Les effeuillages lorsque c’est possible seront un plus, l’idéal serait d’écharder, c’est-à-dire enlever les entre-cœurs, qui sont souvent des portes d’entrées des maladies, malheureusement pour de nombreux domaines cela n’est plus envisageable d’un point de vue économique.

Echarder est une pratique toujours efficiente mais malheureusement très peu mise en œuvre car extrêmement chronophage (coût, difficultés à trouver M.O). Il n’y a pas d’astuces pour ce point car cette technique n’est pas mécanisable, on peu éventuellement la mettre en œuvre sur de petites surfaces : Soit avec une très forte sensibilité aux maladies, soit permettant de dégager une meilleure valorisation.

Les effeuillages ne doivent pas forcément être généralisés, il faut prendre en compte la vigueur, la sensibilité aux maladies, l’orientation de la parcelle par rapport au soleil, etc… De nombreuses machines existent, préférer des outils peu agressifs ET SURTOUT bien réglé vos outils en fonction de chaque parcelle (trop souvent on observe des rangs effeuillés avec plus de dégâts que rangs non effeuillés, notamment à cause de blessures non protégées). L’effeuillage manuel peu aussi générer des blessures ou mâchures sur les futures baies si réalisez de manière trop brutale.

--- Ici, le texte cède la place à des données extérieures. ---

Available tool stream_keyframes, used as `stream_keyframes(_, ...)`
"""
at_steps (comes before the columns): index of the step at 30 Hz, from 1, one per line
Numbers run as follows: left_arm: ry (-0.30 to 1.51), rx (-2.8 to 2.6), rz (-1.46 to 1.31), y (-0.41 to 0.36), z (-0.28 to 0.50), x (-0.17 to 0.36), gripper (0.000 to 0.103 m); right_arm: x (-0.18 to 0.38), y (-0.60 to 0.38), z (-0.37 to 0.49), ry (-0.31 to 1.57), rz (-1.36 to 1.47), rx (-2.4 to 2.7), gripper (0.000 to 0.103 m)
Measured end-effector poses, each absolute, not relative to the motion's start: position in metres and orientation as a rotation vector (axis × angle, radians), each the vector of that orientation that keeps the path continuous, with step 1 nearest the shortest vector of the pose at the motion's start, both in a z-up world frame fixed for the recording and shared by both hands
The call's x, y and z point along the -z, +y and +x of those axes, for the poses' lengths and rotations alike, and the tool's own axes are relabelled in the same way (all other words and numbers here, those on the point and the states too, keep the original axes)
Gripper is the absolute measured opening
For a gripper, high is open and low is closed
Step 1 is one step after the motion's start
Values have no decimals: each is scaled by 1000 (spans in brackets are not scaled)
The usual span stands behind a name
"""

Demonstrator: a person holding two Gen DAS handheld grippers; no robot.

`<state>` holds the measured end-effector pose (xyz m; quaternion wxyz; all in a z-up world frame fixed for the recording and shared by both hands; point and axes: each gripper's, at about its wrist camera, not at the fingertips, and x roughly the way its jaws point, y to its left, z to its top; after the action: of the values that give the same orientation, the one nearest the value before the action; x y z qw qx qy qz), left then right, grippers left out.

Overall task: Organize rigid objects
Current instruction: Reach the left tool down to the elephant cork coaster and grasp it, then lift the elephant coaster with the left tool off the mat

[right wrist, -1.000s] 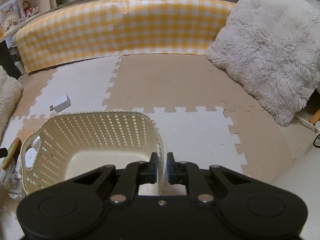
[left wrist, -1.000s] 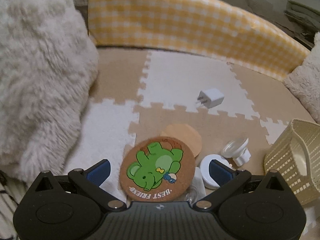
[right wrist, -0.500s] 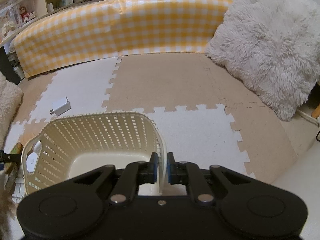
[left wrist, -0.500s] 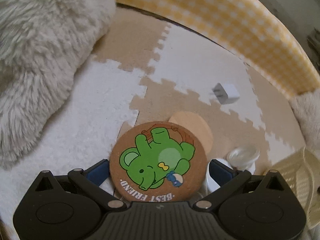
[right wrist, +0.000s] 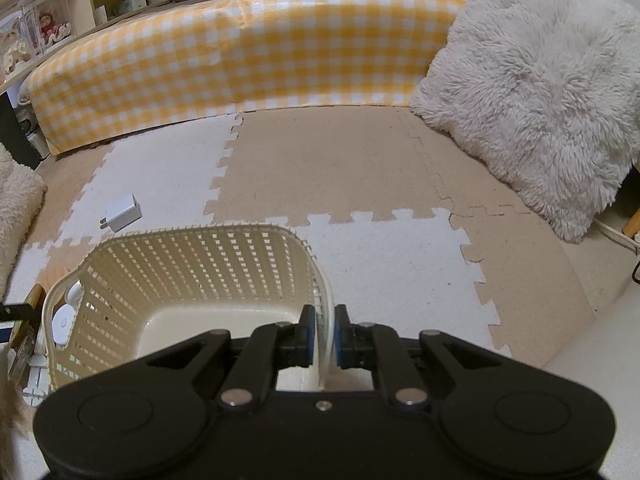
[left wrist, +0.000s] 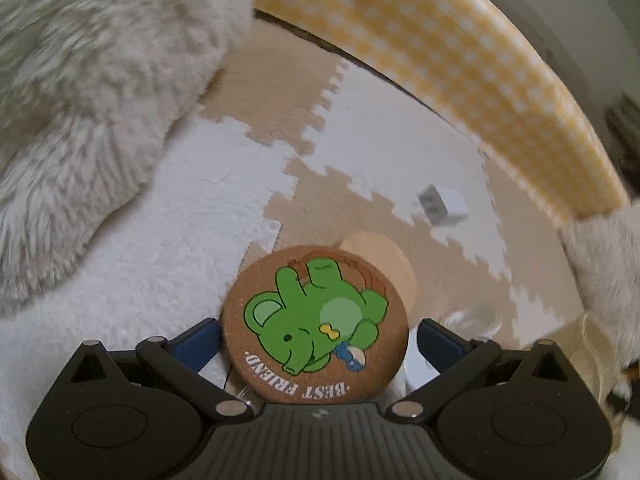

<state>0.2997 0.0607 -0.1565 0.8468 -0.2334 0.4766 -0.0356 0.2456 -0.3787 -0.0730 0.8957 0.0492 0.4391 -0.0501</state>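
Right hand-held gripper (right wrist: 323, 338): clenching the near rim of the basket (right wrist: 192, 276); the wall is sitting between the blue pads, probably to keep the basket steady and open-side-up while things are being loaded.
Basket: standing on the floor mat (right wrist: 360, 168), looking empty inside; some small white items are showing through the lattice on its far left, outside it.
Left hand-held gripper (left wrist: 316, 338): jaws standing wide, framing the coaster (left wrist: 316, 320) on either side; pads are not pressing on it, so it is released, likely lining up for a pinch across the disc.
Coaster: round cork piece with a green animal print, lying on the mat at the gripper's mouth, overlapping a plain disc (left wrist: 384, 256) behind it.
Charger (left wrist: 444, 204): white plug, lying alone on a white tile, well apart from the basket.
Hidden: the coaster's near edge is being covered by the gripper body; whether the pads are level with its edge cannot be told.
Blurred: a clear round item (left wrist: 472, 320) and a white one beside the right finger are staying unidentified; the basket is appearing only as a pale smear at the left view's right edge.
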Motion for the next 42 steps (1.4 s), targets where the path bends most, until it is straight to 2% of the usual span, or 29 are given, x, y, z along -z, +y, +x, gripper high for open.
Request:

De manière générale, les effeuillages sont plus efficients lorsque qu’ils sont réalisés tôt :

Les effeuillages permettent une meilleure aération de la zone des grappes, baisse de l’hygrométrie favorable aux maladies, ils doivent aussi permettre de laisser passer la lumière, sans mettre les grappes à nues. Ils permettent également à vos traitements de mieux pénétrer la zone fructifère. Plus ils sont faits tôt, moins vous blessez les baies et meilleure sera leur efficacité.

Gestion des rognages :

Si d’habitude l’objectif est de reculer au maximum les premiers rognages, s’il y a une très forte pression maladies, notamment mildiou, rogner « serré », sans blesser les grappes peut être un bon moyen de limiter l’inoculum présent au sein du palissage.

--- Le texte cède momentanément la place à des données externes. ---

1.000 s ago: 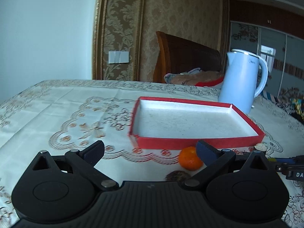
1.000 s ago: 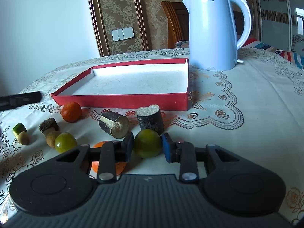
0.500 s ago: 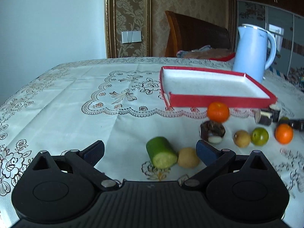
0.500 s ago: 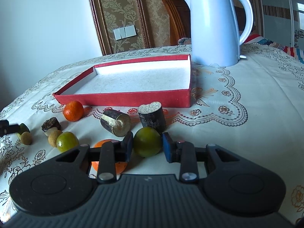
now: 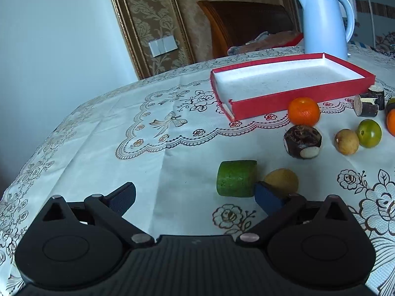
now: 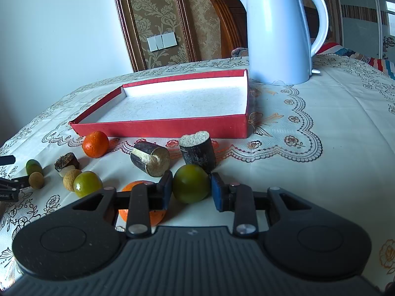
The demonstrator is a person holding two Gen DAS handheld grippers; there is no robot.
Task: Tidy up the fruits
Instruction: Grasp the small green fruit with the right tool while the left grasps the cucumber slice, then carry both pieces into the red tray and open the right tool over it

C’est une technique simple à mettre en œuvre, il suffit de retarder au mieux l’intervention, cependant, comme pour la tonte, ce sont souvent des considérations plus psychologiques que techniques qui causent soucis.

Le rognage est une opération qui crée du stress à la vigne de part les nombreuses blessures engendrés et le fait de couper l’apex du rameau vas avoir pour conséquences de faire pousser les entre-cœurs (plus difficile à protéger et servant souvent de porte d’entrée au maladies).

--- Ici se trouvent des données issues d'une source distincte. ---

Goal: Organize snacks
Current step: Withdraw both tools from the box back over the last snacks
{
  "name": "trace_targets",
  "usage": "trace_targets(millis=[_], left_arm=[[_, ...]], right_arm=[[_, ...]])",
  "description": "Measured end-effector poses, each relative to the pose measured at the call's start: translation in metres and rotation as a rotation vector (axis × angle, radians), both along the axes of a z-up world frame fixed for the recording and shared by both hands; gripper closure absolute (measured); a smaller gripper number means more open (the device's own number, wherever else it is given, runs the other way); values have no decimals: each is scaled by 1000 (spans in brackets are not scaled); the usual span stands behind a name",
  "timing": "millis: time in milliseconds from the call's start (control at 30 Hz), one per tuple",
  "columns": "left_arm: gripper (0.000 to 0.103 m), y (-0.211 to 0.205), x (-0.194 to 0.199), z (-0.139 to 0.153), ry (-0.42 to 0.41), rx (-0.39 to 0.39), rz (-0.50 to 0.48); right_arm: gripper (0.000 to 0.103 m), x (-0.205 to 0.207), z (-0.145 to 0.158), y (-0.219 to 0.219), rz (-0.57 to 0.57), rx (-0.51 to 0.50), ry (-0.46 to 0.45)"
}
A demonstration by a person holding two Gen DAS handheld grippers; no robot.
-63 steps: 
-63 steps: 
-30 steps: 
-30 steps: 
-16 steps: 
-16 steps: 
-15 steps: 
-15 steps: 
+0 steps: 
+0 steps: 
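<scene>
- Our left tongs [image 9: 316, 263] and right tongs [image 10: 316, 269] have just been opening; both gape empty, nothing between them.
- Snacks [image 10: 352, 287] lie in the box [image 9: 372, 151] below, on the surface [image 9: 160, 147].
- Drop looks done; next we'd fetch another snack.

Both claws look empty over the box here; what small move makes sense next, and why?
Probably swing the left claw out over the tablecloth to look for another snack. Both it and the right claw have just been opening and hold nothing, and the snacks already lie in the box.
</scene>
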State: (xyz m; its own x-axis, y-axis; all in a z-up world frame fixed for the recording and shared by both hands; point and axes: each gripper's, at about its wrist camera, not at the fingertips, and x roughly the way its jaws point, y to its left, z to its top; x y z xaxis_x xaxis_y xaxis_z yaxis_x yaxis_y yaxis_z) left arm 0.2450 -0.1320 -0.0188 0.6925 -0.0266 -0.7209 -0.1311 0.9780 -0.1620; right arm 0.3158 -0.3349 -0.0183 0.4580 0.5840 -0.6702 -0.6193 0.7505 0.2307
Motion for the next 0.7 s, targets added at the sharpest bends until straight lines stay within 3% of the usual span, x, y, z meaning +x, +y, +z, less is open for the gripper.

Dans la mesure du possible, toujours rogner avant un traitement, cela permet de protéger les blessures engendrées et limite ainsi les contaminations. La phytothérapie (notamment valériane & consoude) peut aider la vigne à surmonter le stress engendré par le rognage.

Pour limiter le stress, rogner aussi de préférence le matin. L’humidité matinale permet de maintenir les couteaux propres, avec une coupe plus nette nécessitant moins de ressources pour cicatriser. Au contraire rogner par temps chaud et sec vas « encrasser » les couteaux, ce qui conduit plus à « l’arrachage » d’une partie du rameau au lieu d’une coupe franche ; Cette blessure va nécessiter plus d’énergie de la vigne pour cicatriser ce qui peut l’affaiblir et la rendre plus sensible à un pathogène.

Enfin pour terminer sur le rognage, évitez autant que possible de rogner des bois déjà aoûtés (consomme plus de ressources pour cicatriser par rapport à un organe en vert).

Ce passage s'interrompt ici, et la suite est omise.